She passed one of the upstairs drawing rooms, her brows rising at the sound of a pianoforte and laughing people inside. If Arobynn had company, then why had he been in his study, ever so busy, when she arrived?
Celaena ground her teeth. So that nonsense where he’d made her wait while he finished his work …
She clenched her hands into fists and was about to whirl and stomp back down the stairs to tell Arobynn that she was leaving and that he no longer owned her, when someone stepped into the elegantly appointed hall.
Celaena froze as she saw Sam Cortland.
Sam’s brown eyes were wide, his body rigid. As if it took some effort on his part, he shut the door to the hall washroom and strode toward her, past the teal velvet curtains hanging on the floor-to-ceiling windows, past the framed artwork on the walls, closer and closer. She remained still, taking in every inch of him before he stopped a few feet away.
No missing limbs, no limp, no indication of anything haunting him. His chestnut hair had gotten a little longer, but it suited him. And he was tan—gloriously tan, as if he’d spent the whole summer basking in the sun. Hadn’t Arobynn punished him at all?
“You’re back,” Sam said, as if he couldn’t quite believe that she stood before him.
She lifted her chin, stuffing her hands in her pockets. “Obviously.”
He tilted his head slightly to the side. “How was the desert?”
There wasn’t a scratch on him. Of course, her face had healed, too, but … “Hot,” she said. Sam let out a breathy chuckle.

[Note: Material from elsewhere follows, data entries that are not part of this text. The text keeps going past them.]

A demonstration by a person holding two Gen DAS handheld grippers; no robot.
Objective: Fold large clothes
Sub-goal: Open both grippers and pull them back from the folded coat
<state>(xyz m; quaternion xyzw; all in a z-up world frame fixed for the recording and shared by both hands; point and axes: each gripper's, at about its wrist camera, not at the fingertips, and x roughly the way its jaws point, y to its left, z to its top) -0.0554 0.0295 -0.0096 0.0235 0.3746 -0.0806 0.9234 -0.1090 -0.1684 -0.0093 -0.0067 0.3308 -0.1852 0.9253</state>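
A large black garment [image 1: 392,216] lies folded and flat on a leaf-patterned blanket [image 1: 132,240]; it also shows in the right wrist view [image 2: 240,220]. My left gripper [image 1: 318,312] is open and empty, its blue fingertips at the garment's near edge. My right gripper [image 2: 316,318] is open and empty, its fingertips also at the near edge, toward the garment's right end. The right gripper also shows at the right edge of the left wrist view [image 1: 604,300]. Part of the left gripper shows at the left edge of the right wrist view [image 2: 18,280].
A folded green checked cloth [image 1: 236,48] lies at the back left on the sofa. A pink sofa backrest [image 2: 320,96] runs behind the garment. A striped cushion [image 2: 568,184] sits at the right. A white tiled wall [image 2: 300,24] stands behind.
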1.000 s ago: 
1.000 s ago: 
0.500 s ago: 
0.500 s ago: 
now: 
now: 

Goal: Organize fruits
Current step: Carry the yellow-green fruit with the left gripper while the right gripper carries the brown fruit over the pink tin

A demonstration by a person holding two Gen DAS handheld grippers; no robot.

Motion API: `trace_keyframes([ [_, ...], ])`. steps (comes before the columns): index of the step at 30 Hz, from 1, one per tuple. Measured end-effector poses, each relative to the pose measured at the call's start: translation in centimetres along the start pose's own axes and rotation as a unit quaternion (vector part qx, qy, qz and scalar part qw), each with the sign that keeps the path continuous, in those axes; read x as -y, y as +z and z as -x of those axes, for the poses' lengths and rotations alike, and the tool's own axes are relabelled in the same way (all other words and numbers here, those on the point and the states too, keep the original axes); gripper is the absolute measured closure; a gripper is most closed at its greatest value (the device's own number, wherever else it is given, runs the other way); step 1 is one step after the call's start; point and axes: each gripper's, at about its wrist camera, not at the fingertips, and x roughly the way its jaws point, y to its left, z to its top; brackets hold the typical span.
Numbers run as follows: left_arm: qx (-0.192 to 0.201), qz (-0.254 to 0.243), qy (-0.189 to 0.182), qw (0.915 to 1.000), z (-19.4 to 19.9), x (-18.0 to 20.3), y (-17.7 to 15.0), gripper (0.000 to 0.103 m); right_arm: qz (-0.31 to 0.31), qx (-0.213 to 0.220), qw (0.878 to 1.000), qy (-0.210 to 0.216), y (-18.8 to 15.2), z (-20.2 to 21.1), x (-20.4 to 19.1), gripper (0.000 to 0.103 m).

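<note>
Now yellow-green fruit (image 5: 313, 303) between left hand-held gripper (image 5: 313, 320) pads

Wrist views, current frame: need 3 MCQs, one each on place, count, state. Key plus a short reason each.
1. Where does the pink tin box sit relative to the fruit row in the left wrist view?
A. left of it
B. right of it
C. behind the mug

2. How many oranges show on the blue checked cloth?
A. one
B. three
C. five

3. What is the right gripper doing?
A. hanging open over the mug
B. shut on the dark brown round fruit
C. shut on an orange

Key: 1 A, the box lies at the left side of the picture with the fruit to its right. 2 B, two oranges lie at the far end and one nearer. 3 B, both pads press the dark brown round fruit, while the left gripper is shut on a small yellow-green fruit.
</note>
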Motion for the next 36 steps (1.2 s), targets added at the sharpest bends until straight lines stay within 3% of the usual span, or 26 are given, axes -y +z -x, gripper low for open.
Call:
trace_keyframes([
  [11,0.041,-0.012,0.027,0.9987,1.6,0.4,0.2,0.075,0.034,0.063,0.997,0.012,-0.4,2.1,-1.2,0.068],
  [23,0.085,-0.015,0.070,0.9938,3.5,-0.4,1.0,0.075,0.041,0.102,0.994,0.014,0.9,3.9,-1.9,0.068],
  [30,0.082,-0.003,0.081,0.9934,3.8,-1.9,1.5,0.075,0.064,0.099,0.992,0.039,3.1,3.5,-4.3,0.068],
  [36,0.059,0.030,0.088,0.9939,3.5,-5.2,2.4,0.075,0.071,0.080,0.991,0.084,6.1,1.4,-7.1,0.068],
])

It wasn’t that she was mad at him for being uninjured. She was so relieved she could have vomited, actually. She just never imagined that seeing him today would feel so … strange. And after what had happened with Ansel, could she honestly say that she trusted him?
In the drawing room a few doors down, a woman let out a shrill giggle. How was it possible that she could have so many questions and yet so little to say?
Sam’s eyes slipped from her face to her neck, his brows drawing together for a heartbeat as he saw the thin new scar. “What happened?”
“Someone held a sword to my throat.”
His eyes darkened, but she didn’t want to explain the long, miserable story. She didn’t want to talk about Ansel, and she certainly didn’t want to talk about what had happened with Arobynn that night they’d returned from Skull’s Bay.
“Are you hurt?” Sam asked quietly, taking another step closer.
It took her a moment to realize that his imagination had probably taken him to a far, far worse place when she said someone had held a blade to her throat.
“No,” she said. “No, not like that.”
“Then like what?” He was now looking more closely at her, at the almost invisible white line along her cheek—another gift from Ansel—at her hands, at everything. His lean, muscled body tensed. His chest had gotten broader, too.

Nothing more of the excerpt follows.